She almost laughed. “Commander, the two stars of 61 Cygni have a period of seven hundred and twenty days! They’re far apart! They’re too far apart to have a joint ecosphere. And they’re both so dim that no matter which one of them the humanoids’ home world orbited, it would have to be very, very close to its star. When the Cygnans made off with the superjovian component of the system, it couldn’t possibly have dragged the humanoids’ planet along with it.”

“So their world is still there?” he said.

“Yes,” she said. “It’s still there.”

“Thanks,” he said. He squeezed her shoulder and got up to go.

She stopped him at the door. “Commander Jameson…”

He turned. “Yes?”

“Dr. Ruiz … I mean … what do you think will happen to his body?

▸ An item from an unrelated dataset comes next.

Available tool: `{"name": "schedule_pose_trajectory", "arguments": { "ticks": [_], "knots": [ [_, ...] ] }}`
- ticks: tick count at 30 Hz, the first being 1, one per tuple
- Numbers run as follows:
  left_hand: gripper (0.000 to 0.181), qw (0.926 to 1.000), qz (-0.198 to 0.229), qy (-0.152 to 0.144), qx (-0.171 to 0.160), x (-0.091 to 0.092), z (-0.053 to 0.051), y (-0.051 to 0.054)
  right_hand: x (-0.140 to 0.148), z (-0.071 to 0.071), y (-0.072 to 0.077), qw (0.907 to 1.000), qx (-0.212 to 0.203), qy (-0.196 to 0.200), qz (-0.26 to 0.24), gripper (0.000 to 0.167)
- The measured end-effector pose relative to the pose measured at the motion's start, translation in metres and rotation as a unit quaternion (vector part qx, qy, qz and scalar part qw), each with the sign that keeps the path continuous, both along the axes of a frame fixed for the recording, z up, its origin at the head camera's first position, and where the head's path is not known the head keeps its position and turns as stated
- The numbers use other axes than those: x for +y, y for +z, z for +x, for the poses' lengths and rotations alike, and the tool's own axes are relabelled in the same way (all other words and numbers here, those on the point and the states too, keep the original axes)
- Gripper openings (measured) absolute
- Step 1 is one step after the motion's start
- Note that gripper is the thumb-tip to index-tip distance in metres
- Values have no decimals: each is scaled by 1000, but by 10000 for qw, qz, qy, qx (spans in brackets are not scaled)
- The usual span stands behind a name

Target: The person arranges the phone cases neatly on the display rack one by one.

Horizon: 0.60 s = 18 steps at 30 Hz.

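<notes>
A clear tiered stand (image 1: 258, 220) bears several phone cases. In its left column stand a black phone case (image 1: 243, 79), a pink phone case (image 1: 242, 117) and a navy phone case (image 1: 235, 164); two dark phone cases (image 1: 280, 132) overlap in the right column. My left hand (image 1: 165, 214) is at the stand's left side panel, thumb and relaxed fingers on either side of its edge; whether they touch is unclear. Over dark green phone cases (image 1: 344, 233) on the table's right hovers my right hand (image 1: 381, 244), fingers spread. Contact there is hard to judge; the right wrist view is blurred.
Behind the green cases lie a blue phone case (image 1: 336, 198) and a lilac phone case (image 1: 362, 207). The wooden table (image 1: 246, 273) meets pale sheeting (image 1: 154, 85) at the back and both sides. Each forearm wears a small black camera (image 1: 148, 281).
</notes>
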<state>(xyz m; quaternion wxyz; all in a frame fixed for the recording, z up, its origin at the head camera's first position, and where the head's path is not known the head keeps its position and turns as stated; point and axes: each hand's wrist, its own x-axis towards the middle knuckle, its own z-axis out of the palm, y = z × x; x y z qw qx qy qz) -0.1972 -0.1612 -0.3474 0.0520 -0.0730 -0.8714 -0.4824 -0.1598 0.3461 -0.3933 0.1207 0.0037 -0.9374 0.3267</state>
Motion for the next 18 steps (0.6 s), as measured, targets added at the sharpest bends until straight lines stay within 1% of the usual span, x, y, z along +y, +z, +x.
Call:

They won’t just … just throw it away, will they?”

“No,” Jameson lied. “They’ll probably allow the humans to bury it in their compound. It’s a closed ecology. Relatively closed, anyway.”

“That’s good, then,” she said slowly. “He’ll be a part of them forever now, won’t he?”

“Not just them,” he said, and left.

Sue Jarowski looked round the wreckage of Jameson’s cabin, appalled. The Cygnans had torn out everything movable, including the mattress on the bunk, and messed up what was left.

“I suppose we can make it livable,” she said doubtfully. “I’ll bring my own mattress and some cushions from the lounge.” She stared sadly at the empty shelves. “They even took your omnisound and music cards.”

“We can live without music,” Jameson said. “I was getting tired of that damned collection anyway.”

She gave him a probing look. After a moment she said, “Tod, don’t feel bad about Maggie. She isn’t worth it. She tried to get me to send a coded laser message back to Earth today. I refused. I think she was going to report Mike for sharing the Cygnan broomstick with the Chinese.”

“She won’t get very far with that. Not any more. Mike’s going to be a hero when we get back. So are we all—Maggie and Gifford and Fiaccone included. We’re all going to have to smile a lot at each other for the holocasts. The facts are going to be rearranged. Klein never murdered Ruiz. He was just another heroic crewman who died trying to save the human race. I never fought Chia’s crowd. We were all in it together. They’re going to have diplomatic problems enough splitting up the Jovian moons and the new terrestrial planet.”

Later on, he showed her 61 Cygni through the port. “It’s very faint,” he said. “You can just about make it out. Actually it’s two stars.”

“Nice,” she said, nestling up to him. She yawned. “Nice to know that there are a lot of little elves out there, covered with pink feathers.”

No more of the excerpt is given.